Vague de rumeurs sur les réseaux sociaux
Depuis la fin mai, une série de publications virales circulant sur Facebook et X annonce, avec un ton alarmiste, le retour imminent d’un confinement national en Ouganda. Les posts, souvent assortis de vidéos d’archives de conférences de presse datées, prétendent qu’une poussée soudaine de contaminations aurait forcé Kampala à réactiver les restrictions les plus dures. Dans un pays qui a connu l’un des couvre-feux nocturnes les plus longs du continent, la ficelle émotionnelle est efficace : mémoires du traumatisme économique, fermeture des écoles pendant presque deux ans et crispations sécuritaires alimentent la résonance du récit.

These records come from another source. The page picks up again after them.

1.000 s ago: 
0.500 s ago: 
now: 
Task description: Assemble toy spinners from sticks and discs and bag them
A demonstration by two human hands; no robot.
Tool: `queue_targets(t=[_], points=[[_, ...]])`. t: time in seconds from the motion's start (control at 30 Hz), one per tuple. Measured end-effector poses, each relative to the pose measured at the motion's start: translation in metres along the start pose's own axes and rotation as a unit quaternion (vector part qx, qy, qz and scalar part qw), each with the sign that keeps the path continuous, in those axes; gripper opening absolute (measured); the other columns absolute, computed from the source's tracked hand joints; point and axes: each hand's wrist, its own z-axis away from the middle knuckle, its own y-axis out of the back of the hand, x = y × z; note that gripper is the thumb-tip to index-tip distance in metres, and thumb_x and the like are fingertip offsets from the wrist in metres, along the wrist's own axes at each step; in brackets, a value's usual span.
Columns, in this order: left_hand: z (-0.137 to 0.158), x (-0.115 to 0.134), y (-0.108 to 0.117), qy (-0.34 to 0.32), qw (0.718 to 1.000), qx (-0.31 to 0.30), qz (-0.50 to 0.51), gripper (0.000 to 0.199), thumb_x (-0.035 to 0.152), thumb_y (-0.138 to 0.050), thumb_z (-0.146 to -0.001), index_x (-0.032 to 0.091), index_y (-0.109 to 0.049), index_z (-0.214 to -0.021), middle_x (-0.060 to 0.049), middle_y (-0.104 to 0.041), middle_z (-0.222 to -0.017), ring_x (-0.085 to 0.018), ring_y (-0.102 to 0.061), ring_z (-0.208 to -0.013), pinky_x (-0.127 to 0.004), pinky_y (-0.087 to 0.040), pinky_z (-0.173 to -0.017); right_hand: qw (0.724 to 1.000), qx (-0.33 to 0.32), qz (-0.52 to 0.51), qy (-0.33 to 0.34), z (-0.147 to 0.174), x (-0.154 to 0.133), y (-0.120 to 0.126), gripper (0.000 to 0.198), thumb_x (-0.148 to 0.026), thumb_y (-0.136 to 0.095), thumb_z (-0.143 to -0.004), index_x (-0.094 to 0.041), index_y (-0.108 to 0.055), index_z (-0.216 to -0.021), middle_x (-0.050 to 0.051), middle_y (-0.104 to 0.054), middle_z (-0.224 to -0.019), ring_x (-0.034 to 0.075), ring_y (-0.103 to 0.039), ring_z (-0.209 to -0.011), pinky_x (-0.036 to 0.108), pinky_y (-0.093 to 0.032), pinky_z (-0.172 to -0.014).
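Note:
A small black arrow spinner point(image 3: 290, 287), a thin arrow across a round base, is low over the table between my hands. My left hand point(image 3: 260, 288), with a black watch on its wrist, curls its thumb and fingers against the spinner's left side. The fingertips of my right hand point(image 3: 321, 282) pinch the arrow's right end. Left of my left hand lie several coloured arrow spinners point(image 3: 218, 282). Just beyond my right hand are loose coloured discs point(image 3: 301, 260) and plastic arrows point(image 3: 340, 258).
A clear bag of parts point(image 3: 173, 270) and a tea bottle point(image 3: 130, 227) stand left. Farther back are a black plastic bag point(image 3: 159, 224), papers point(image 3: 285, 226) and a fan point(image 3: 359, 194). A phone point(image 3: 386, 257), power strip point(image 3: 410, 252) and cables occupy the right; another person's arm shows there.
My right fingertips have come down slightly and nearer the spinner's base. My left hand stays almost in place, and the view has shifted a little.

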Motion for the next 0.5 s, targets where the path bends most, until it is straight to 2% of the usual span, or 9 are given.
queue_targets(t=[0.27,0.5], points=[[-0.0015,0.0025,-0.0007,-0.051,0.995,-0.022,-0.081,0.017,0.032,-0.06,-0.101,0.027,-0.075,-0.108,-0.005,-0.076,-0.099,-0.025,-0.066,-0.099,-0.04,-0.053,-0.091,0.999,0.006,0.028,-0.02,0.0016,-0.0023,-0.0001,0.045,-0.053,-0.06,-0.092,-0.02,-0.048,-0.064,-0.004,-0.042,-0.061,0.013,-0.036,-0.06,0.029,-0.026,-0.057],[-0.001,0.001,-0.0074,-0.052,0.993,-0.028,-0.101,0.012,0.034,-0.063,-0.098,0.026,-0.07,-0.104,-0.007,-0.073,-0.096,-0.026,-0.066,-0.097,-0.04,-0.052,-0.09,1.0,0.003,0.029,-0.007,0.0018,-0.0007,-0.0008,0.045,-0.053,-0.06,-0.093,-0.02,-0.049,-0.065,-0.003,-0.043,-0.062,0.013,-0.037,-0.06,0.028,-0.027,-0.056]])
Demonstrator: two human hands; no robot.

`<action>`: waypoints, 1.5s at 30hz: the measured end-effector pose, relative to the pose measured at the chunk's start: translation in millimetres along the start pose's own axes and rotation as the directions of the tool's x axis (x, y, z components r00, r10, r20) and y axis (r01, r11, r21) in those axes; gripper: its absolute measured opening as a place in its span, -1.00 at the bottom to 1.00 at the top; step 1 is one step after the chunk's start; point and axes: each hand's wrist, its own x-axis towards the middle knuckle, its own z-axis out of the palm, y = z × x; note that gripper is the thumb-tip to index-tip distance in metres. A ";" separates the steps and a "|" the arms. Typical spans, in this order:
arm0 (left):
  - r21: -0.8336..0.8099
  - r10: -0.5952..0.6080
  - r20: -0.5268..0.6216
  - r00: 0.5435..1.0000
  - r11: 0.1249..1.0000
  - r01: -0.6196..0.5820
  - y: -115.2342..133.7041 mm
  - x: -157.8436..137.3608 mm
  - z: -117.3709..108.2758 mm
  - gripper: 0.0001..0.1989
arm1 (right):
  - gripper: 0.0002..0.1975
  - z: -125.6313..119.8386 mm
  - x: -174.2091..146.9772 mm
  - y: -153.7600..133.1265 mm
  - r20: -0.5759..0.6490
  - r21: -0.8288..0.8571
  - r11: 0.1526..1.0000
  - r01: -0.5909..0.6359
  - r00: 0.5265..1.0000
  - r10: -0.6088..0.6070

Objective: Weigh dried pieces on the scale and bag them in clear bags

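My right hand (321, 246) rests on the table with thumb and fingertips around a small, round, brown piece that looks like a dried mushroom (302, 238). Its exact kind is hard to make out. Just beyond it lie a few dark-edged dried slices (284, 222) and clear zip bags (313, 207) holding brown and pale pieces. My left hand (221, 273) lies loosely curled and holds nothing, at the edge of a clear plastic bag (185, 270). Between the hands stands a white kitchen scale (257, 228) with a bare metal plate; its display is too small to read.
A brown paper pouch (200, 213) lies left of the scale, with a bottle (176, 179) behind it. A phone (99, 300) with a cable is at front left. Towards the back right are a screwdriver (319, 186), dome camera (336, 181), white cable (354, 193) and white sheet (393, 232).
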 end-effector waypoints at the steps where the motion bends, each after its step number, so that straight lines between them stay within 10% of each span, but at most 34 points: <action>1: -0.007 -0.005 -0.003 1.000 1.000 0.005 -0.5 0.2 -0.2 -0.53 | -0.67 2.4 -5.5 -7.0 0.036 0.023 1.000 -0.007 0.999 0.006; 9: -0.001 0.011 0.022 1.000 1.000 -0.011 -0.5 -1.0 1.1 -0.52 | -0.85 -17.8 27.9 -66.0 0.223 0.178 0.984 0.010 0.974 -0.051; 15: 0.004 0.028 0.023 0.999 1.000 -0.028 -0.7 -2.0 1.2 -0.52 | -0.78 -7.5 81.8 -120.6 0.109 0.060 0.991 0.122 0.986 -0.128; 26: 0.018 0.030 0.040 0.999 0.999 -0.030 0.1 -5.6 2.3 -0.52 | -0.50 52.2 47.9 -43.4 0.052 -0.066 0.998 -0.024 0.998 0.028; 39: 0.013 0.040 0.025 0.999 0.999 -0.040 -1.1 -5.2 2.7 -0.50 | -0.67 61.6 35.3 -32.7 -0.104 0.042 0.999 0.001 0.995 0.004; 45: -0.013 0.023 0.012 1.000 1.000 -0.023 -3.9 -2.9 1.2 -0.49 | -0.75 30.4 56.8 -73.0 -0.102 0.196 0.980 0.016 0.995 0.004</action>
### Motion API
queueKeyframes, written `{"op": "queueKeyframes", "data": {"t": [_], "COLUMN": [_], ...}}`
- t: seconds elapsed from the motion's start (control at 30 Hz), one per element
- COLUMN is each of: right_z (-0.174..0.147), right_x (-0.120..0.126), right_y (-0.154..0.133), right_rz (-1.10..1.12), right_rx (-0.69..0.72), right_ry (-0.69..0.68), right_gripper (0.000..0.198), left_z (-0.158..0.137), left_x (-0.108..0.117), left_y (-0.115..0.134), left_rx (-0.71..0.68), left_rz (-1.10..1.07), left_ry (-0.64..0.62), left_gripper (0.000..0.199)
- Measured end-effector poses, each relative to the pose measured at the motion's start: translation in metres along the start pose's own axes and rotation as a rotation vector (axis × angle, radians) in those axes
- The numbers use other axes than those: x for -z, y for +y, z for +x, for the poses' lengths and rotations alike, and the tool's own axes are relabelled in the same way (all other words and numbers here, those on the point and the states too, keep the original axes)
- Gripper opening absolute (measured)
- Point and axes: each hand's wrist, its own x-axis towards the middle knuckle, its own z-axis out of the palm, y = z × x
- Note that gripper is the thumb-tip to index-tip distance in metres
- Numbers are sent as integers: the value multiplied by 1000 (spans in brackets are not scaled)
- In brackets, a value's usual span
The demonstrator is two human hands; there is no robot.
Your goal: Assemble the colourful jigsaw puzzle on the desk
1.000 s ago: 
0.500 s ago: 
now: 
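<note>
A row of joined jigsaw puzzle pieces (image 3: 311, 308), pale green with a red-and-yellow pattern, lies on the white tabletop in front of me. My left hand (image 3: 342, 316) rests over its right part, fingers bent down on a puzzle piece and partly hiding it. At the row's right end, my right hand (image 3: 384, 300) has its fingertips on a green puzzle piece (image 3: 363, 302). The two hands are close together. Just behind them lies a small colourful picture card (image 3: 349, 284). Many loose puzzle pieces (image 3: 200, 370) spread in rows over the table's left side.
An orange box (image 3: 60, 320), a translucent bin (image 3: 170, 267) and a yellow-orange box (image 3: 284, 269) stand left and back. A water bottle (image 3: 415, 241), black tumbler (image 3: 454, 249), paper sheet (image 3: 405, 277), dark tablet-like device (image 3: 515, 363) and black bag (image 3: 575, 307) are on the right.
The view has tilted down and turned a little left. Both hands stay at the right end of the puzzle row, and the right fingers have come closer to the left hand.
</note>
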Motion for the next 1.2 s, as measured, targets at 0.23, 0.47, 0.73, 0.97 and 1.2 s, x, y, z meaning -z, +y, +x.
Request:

État sanitaire réel et données officielles
La réalité épidémiologique, pourtant, demeure banale. Le 11 juin, le ministère ougandais de la Santé a publié un communiqué rappelant « qu’aucun signal épidémiologique ne laisse présager de recrudescence » et que les images en circulation étaient « anciennes et sorties de leur contexte ». Selon le tableau de bord national, le taux de positivité reste inférieur à 1 %, un niveau jugé compatible avec une circulation sporadique du virus. Interrogé par téléphone, le Dr Henry Mwebesa, directeur général des services de santé, ajoute que « les équipes de surveillance communautaire n’ont enregistré aucune chaîne de transmission soutenue depuis le premier trimestre ». Aucune remontée hospitalière atypique n’est signalée dans les centres régionaux, et la demande en oxygène demeure à des seuils pré-pandémiques.
Coordination OMS et diplomatie de la surveillance
À Genève, l’Organisation mondiale de la Santé rappelle que l’Afrique de l’Est ne figure pas parmi les zones d’augmentation marquée des cas recensées en Asie et au Moyen-Orient. « Nous observons un plateau, pas une flambée », précise un responsable du Bureau régional Afrique. Le nouveau variant sous surveillance, majoritaire au Royaume-Uni, n’a pour l’heure été détecté qu’à l’état sporadique sur le continent. Dans le dispositif multilatéral post-urgence, l’Ouganda transmet toujours ses séquençages via la plateforme africaine Pathogen Genomics Initiative, gage de transparence apprécié par les partenaires européens et américains. Pour les diplomates accrédités à Kampala, cette collaboration continue fait figure de test : elle démontre que le maillage de surveillance mis en place durant la pandémie n’a pas été démantelé.
Capacités nationales de réponse ougandaises
Loin d’être pris au dépourvu, le gouvernement maintient un stock stratégique de vaccins à ARN messager et de traitements antiviraux acheminés grâce au mécanisme Covax. Les 5 000 agents du réseau VHT, véritables vigies sanitaires dans les villages, relèvent chaque semaine les syndromes pseudo-grippaux. Le laboratoire de référence à l’Institut ougandais de recherche virale à Entebbe séquence encore 10 % des tests positifs, au-delà du seuil recommandé par l’OMS. Ces signaux plaident pour une veille responsable plutôt que pour des mesures coercitives. « Nos citoyens ont payé un lourd tribut socio-économique ; nous n’userons du confinement qu’en tout dernier recours », assure la ministre de la Santé, Jane Ruth Aceng.
Désinformation : ressorts politiques et économiques
Pourquoi, alors, ressusciter le spectre du lockdown ? Plusieurs analystes pointent des motivations politiques locales : à un an des législatives, certains groupes d’opposition tentent de fragiliser la légitimité du pouvoir en jouant sur la peur. D’autres relaient les rumeurs pour drainer du trafic vers des sites monétisés, dans une économie numérique où le clic rapporte plus que les faits. Dans un contexte mondial saturé d’infox sanitaires, l’Ouganda n’échappe pas à la tentation de manipulations hybrides mêlant intérêts partisans et gains financiers. La multiplication des deepfakes et l’usage de comptes automatisés compliquent la tâche des vérificateurs, tandis que la population, fatiguée de la surinformation pandémique, éprouve des difficultés à distinguer archive et actualité.
Perspectives pour la gouvernance sanitaire régionale
L’épisode souligne un besoin criant : consolider la diplomatie de la santé publique en Afrique de l’Est. Si l’Ouganda a pu démentir rapidement, c’est grâce à un appareil de communication plus réactif qu’en 2020 et à l’arrimage des données nationales aux plateformes internationales. Pour les chancelleries, la leçon est double. D’une part, l’anticipation des narratifs de crise doit être intégrée dans les plans de préparation. D’autre part, le dialogue permanent entre ministères de la Santé, organes de sécurité et acteurs du numérique s’impose pour neutraliser la propagation virale des rumeurs. À défaut, le coût social d’une fausse alerte pourrait bientôt rivaliser avec celui d’une véritable épidémie.